Vietnam’s financial system and some consideration on SOE reform

Corporate Directions, Inc 16 May 2016

The evening in Vietnam is all about beer. In the blazing heat of a tropical night, you can expect to see the sights of many people sitting in plastic chairs on the side of the street drinking beer. As a can of beer (350ml) costs less than a dollar, it is so easy to order “one more” and end up drinking too much.


With such a low level of prices, one might think beer companies are not making much profits. However, in fact this is far from the truth. Let’s take a look at Saigon Beer (Saigon Beer Alcohol Beverage Corporation, aka SABECO) which belongs to the Ministry of Industry and Trade. The following graph compares sales and net profit margin of Saigon Beer and major international beer players. We see that compared to the major players, Saigon Beer’s net profit margin is extremely high.



So can we conclude that the beer industry in Vietnam is profitable due to the high net profit margins above. In the chart below, we break down the composition of net profit. As you can see, Sabeco receives an enormous amount of financial income from bank savings and equity/debt investments in other companies. As such, Saigon beer is more of a financial company than a beer company.


Note: figures inside brackets are percentages of sales.
Source: SPEEDA


In many ASEAN countries, the equity and debt market is not well developed. In some countries, Chinese-origin and other zaibatsu groups (let’s collectively call them act as an intermediator, supporting the growth of companies and of the economy. However, in Vietnam such Chinese-origin financial system does not exist due to the strong grip of the communist party and the history of wars between China and Vietnam. It is in fact the state-owned enterprises (SOEs) which are taking over this role. Let’s call this the “Vietnamese financial system”.


SOEs act as both the financial system and the foundation of the political system through the appointment of top executives by the government. In order to reform, incorporate and later on privatize Vietnamese SOEs, it is necessary to restructure Vietnam’s political and financial systems.
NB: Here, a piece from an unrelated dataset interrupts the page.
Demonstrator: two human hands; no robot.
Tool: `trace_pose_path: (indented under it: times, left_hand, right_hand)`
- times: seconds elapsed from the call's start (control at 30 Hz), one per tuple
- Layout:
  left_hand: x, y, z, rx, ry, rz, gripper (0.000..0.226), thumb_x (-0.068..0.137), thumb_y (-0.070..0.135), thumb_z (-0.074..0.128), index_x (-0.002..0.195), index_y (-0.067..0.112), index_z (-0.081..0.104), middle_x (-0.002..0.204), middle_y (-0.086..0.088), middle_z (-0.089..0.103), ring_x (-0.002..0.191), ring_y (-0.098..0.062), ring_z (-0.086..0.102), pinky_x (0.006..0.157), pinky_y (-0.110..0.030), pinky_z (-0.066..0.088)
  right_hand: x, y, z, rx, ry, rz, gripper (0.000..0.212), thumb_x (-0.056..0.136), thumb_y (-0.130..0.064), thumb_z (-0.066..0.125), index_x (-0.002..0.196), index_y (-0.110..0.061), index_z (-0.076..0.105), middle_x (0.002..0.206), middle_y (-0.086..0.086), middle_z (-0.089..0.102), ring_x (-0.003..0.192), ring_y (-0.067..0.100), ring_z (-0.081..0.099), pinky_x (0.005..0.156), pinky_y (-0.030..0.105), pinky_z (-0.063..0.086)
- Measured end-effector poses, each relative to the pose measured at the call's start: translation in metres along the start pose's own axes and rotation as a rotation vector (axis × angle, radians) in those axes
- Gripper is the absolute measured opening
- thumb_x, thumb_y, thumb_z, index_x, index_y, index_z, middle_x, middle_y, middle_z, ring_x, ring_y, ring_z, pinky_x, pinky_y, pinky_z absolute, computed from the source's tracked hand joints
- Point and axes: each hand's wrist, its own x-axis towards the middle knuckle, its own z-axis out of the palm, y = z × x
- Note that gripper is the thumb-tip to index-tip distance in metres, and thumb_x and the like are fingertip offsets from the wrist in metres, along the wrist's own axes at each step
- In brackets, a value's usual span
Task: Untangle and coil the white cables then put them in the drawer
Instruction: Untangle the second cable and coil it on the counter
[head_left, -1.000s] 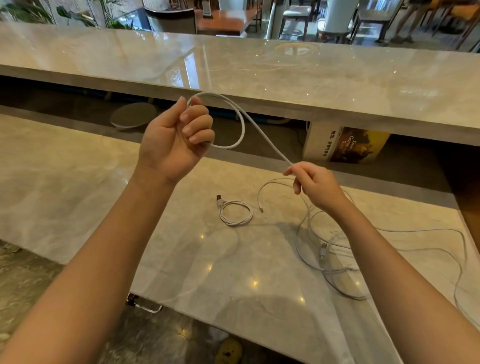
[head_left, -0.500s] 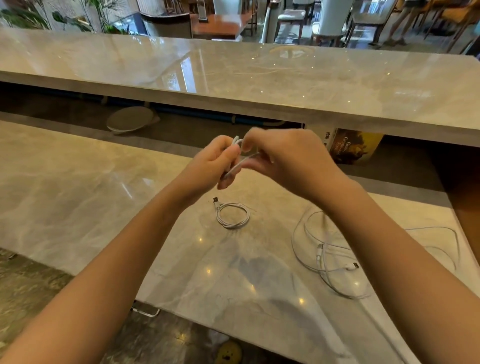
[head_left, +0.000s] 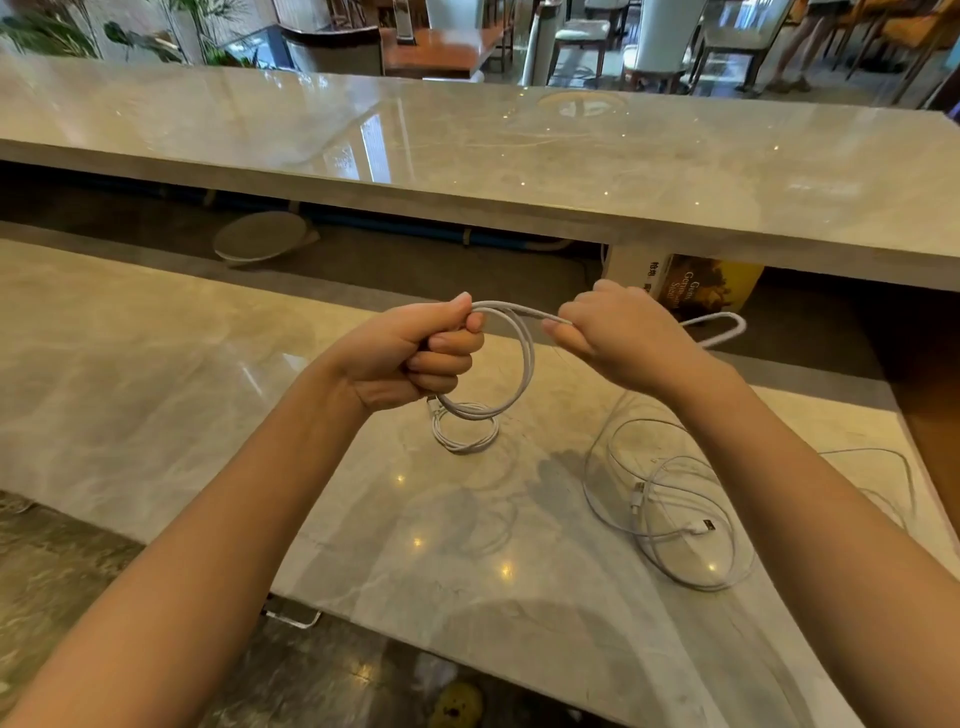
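Above the marble counter, my left hand (head_left: 415, 353) is clenched on a white cable (head_left: 527, 364) that hangs from it in round loops. My right hand (head_left: 618, 332) pinches the same cable just to the right, and a further bend of it sticks out past that hand. A small coiled white cable (head_left: 465, 434) lies on the counter below the loops. To the right lies a loose tangle of white cables (head_left: 675, 514) with plugs showing. No drawer is in view.
The marble counter (head_left: 156, 364) runs under my arms, its front edge near me with a metal handle (head_left: 291, 618) below it. A higher marble shelf (head_left: 519, 156) spans the back. A printed box (head_left: 696, 286) stands under that shelf.
One second ago my hands were apart with a single loop. They met, and now hold the cable side by side with more loops hanging from my left hand, lower and nearer the counter.
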Motion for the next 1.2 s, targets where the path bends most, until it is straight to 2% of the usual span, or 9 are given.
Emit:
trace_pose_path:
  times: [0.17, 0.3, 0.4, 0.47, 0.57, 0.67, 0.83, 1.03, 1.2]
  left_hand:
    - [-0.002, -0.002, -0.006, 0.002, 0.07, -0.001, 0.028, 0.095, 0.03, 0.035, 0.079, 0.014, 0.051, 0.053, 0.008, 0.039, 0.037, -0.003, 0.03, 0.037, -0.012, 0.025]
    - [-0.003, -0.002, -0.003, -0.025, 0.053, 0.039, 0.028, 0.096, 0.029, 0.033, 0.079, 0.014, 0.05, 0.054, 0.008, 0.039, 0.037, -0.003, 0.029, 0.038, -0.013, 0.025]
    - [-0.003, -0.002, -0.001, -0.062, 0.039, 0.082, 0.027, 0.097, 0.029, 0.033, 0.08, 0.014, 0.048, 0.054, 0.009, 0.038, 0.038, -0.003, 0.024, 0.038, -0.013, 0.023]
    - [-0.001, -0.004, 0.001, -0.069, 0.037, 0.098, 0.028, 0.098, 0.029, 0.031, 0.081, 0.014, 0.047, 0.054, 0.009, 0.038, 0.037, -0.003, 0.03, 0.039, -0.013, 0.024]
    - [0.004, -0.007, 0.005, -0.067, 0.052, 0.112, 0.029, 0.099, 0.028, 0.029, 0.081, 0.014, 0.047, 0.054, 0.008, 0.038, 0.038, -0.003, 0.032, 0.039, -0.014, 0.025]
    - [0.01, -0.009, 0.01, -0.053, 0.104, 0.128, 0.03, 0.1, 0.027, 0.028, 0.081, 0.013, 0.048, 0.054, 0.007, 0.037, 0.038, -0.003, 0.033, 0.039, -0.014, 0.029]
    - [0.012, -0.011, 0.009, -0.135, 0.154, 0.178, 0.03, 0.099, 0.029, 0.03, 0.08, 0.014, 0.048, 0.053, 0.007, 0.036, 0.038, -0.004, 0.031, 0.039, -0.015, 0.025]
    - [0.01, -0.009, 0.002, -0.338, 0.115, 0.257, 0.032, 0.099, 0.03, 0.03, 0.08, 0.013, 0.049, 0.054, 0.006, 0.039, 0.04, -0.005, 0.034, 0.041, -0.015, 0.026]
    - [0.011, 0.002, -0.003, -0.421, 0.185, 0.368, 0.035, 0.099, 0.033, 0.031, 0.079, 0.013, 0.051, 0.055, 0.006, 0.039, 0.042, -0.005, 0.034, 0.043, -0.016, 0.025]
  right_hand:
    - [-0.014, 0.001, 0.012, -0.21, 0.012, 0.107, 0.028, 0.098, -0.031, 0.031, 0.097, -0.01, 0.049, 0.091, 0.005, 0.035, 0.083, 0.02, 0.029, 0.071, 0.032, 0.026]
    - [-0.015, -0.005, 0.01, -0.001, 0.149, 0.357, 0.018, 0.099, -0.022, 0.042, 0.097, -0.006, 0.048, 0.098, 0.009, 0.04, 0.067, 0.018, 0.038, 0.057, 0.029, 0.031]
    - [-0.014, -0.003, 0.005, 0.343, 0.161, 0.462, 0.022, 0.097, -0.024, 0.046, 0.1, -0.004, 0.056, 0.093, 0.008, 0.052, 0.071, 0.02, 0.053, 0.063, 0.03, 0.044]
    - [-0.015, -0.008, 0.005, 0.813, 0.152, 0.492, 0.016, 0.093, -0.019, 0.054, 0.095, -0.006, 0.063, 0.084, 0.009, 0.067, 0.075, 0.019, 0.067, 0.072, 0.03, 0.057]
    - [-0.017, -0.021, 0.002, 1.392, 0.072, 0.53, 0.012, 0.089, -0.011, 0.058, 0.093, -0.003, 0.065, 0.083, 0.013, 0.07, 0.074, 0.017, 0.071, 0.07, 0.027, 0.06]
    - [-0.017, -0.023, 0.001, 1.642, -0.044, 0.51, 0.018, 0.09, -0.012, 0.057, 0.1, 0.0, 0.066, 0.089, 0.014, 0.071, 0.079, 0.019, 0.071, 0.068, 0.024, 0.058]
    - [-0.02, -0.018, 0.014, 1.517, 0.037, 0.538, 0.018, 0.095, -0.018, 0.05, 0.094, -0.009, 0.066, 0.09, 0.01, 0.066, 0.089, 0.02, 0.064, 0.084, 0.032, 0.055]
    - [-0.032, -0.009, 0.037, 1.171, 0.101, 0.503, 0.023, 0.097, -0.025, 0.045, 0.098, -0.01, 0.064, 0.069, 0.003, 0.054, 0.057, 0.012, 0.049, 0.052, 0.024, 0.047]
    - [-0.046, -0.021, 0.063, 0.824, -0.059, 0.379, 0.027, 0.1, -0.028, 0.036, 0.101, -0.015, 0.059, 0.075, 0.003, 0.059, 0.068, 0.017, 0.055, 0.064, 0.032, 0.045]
We believe that it is a big challenge for Vietnam to reform its SOEs, because such reforms would require the restructuring of both financial and political system, a task that is both large in scale and complex in nature. However, as SOE reforms is part of Vietnam’s promises in TPP and other trade agreements, the government must progress with SOE reforms. In addition, Vietnam’s success in creating a healthy competitive environment will also lead to the improvement of the competitiveness of these companies which in turns converts to economic benefits for the consumers. There is much expectation for Vietnam to make use of lessons from countries which has experienced SOE reforms, such as Japan and ex-communist nations around the world.